I don't want to scapegoat Outsiders alone for all this. More than a fair share of the damage is also done by weekend warriors and city slickers down from the big city Anchorage.

Allow me to share just one of my more recent, and least pleasant, run-ins with someone not from the peninsula.

A week or so ago, on one of my days off, I decided to head to the Kasilof to do some bank fishing in an attempt to land an early season king. I knew it would be crowded, but I went on a weekday and got an early start to try and beat the mob.

By 5:30 a.m. I was already flogging the water and things were off to a good start. I hooked into a wild king not long after getting there, and I was hoping to catch an adipose fin-clipped keeper before things got too crowded.

Around 10 a.m. things were still pretty spread out. The closest angler on my left was about 100 yards away, the closest angler on my right was about 50 yards away.

Then, it happened.

A guy walks up and starts fishing I kid you not 4 feet downriver from where I'm fishing. I'm a little perturbed, but hey, I've had some great conversations while waiting for a fish to bite maybe this guy is just looking to chew the fat with somebody.

And at first it seemed like that was true. He started saying how he had just made the trip down from Anchorage, which seemed like the usual small talk to start a conversation.

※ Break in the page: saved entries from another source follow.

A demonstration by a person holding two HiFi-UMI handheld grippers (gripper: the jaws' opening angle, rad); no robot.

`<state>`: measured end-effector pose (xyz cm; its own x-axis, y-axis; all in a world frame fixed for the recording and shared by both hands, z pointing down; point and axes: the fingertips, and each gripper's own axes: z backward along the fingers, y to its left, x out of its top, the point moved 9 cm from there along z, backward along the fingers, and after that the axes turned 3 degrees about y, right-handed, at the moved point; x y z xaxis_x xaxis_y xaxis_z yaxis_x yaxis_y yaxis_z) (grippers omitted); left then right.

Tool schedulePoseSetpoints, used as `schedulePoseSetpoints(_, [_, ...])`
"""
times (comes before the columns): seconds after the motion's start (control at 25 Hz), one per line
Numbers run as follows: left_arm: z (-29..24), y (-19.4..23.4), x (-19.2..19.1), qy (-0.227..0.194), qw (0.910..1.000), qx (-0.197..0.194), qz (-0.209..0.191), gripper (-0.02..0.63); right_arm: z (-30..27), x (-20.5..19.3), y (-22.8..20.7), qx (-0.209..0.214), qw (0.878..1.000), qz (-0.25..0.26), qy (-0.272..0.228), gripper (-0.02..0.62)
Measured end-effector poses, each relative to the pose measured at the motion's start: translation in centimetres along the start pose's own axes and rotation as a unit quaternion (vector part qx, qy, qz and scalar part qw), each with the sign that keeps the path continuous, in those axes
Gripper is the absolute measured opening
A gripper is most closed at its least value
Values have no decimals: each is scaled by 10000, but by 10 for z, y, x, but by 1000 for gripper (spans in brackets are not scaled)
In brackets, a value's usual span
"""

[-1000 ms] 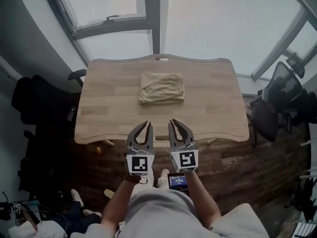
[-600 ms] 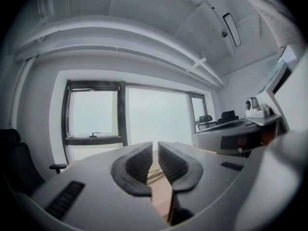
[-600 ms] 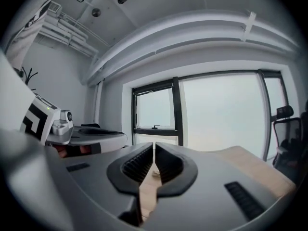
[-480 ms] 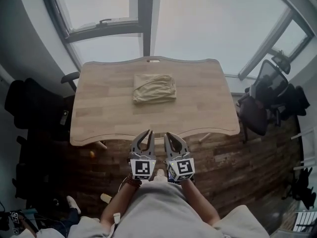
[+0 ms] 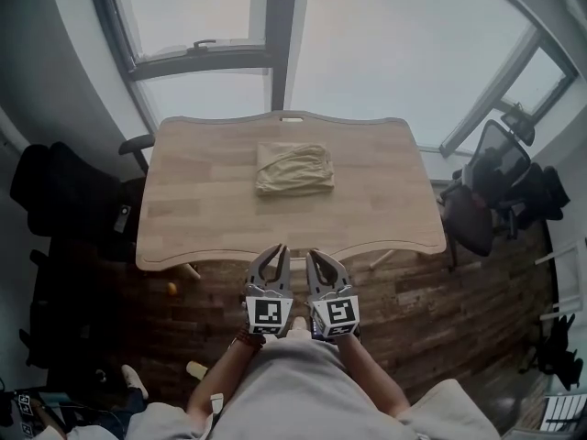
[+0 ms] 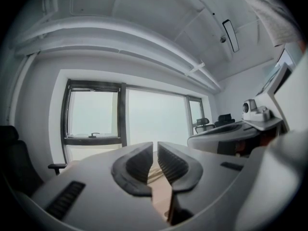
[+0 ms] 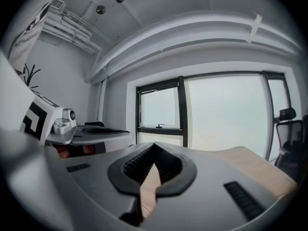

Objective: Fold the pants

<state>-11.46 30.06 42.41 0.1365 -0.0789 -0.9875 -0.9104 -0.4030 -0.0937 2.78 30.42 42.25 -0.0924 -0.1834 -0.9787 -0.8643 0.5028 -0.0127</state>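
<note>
- Two claws are hovering side by side just off the near edge of a pale wooden counter [image 5: 202, 218], both pointing toward it and neither touching the wood.
- The left claw [image 5: 272, 256] is showing only a thin slit between its ribbed pads, its jaws having just been closing. Nothing is sitting between them, and only the counter is showing through the gap.
- The right claw [image 5: 323, 261] is pressing its tips together, fully closed and gripping nothing.
- The beige pants [image 5: 294, 169] are lying folded into a compact rectangle toward the far middle of the counter, well apart from both claws.
- The marker cubes [image 5: 270, 313] on the claws are facing up at the head camera, with the person's forearms [image 5: 225, 374] reaching in from below.
- A large window [image 5: 202, 16] is filling the wall beyond the counter.
- Black office chairs are standing on the dark plank floor [image 5: 413, 319], one at the left side [image 5: 55, 191] and one at the right [image 5: 495, 191].
</note>
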Motion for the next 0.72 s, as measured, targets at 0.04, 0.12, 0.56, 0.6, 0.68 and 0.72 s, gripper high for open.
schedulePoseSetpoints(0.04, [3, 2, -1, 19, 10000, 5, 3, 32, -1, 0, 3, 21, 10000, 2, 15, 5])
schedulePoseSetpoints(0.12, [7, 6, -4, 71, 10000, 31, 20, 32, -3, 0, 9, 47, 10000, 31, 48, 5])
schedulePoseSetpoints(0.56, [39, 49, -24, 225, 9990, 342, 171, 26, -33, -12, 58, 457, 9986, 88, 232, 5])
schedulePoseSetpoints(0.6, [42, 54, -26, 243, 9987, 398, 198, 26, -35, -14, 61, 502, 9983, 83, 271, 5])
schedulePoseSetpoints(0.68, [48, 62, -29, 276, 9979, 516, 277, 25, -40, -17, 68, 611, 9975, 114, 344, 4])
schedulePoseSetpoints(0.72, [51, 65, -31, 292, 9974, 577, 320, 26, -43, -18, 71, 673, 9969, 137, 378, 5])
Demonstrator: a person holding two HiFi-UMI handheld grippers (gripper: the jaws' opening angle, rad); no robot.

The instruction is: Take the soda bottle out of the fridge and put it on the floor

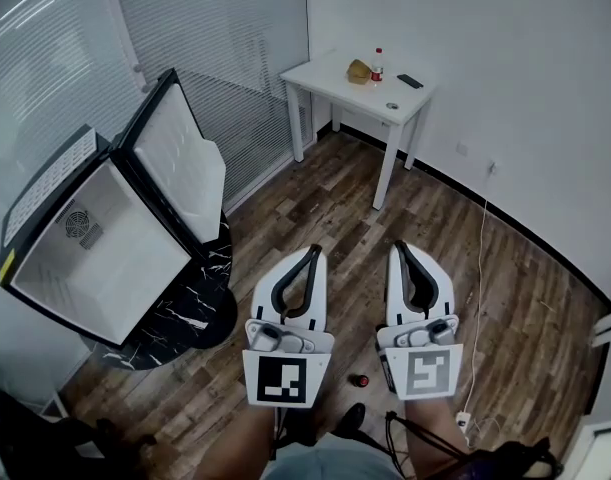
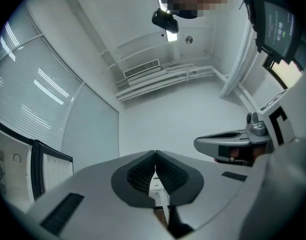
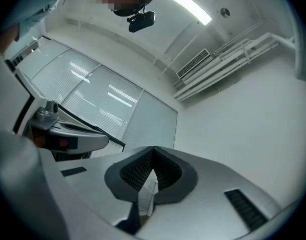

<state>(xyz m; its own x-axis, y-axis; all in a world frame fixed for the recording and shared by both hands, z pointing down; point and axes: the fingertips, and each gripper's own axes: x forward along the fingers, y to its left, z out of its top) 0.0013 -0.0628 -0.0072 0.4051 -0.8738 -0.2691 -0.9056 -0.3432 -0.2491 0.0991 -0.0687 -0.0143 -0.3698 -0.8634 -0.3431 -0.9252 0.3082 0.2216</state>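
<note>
The small fridge [image 1: 95,243] stands open at the left on a round black marble stand [image 1: 190,318]; its white inside looks bare. Its door [image 1: 175,158] swings out toward the back. Both grippers are held side by side over the wood floor, pointing away from me. My left gripper [image 1: 311,250] [image 2: 155,154] is shut with nothing between the jaws. My right gripper [image 1: 399,246] [image 3: 153,149] is shut and empty too. A small dark thing with a red top [image 1: 360,379] stands on the floor between them, near my feet. A red-capped bottle [image 1: 377,64] stands on the far white table [image 1: 330,80].
The white table also carries a yellow object [image 1: 359,71] and a black remote [image 1: 410,81]. A white cable [image 1: 480,268] runs down the floor at the right to a plug strip [image 1: 463,420]. White walls and blinds close the room behind.
</note>
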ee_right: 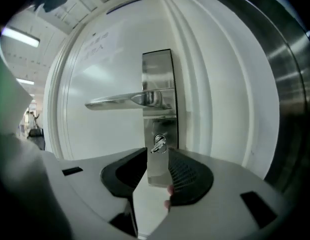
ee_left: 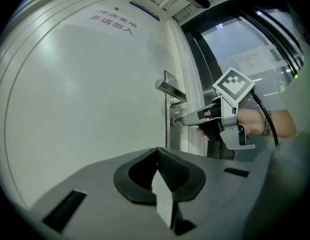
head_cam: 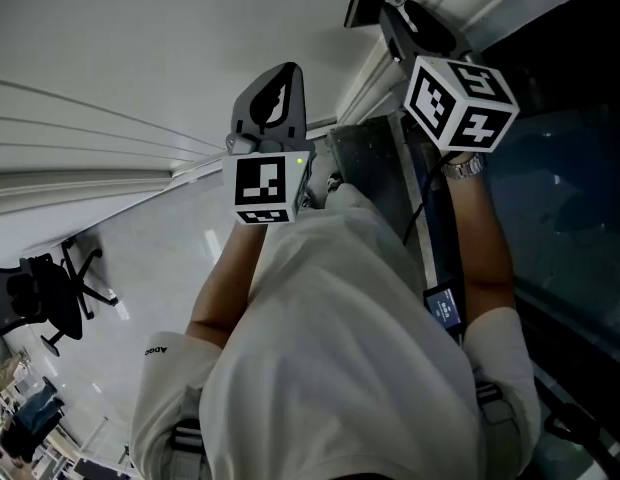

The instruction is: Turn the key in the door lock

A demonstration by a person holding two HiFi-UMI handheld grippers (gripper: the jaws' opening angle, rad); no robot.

However, the guy quickly started spouting off at the mouth about how he didn't like having to combat fish at a spot he's been coming to every year since he moved to Alaska. And saying it with a real rude tone too, like he's trying to get me to read between the lines or something.

So, I'm thinking, if the guy hates combat fishing, then why the heck did he just walk down right next to me?

I was there to fish though, so I just blew it off and continued casting.

That's when the guy drops the bomb.

After he sees me using a Spin-N-Glo rig, he said "Oh, a Spin-N-Glo, huh, I never use those. It's rude to use them when combat fishing."

Can you believe the ball sinkers this guy had?

First of all, if that guy thought that morning was anything resembling combat fishing, he should never attempt to fish the upper Kenai during sockeye season.

Secondly, why would anyone stand that close to anyone else when there's so much open riverbank to fish from, and then whine about it? If it were elbow to elbow I could understand, but in that situation there was no excuse.

And thirdly, although I like to mix it up by sometimes using a corky and yarn, or soaking some eggs, there's nothing wrong with using a Spin-N-Glo.

It's a lure that's recommended for kings in 99-percent of fishing books and magazines out there, for Pete's sake.

Also, I could understand if I was the only one using the lure in a clump of fly flippers, but I was one of dozens of bank fisherman using a Spin-N-Glo that day, and successfully, I should add.

What was this guy on?

I was expecting him to open a can of corn and start baiting kernels on his hook, while trying to live out some half-cocked "River Runs Through It" fly fishing fantasy.

Anyway, at this point my morning was ruined, but my options were limited.

Option one would be to knock the guy's teeth out. Option two would be to leave and give up the spot. Or option three would be to drive this guy nuts with passive aggression.

Not wanting to spend a night in jail, or give the guy the satisfaction of fishing alone, I went for option three.

For the next hour I continuously, and very overtly, kept casting over the guy's line, tangling us every chance I could get.

This went on for more than 30 minutes with neither of us saying a word. We just kept casting and staring at each other through tightly squinted eyes, and finally, just as I was sure the tension had built to the point that fisticuffs was imminent, the guy packed up and took off.

I wish I could say I felt a sense of accomplishment after the guy left, but really it left me feeling disappointed that that was how things had to be in tourist season.

Alaska truly is The Great Land and it's filled with some great people. It's just too bad that more visitors aren't considerate of the local inhabitants while in pursuit of the wildlife and wild habitats we all enjoy.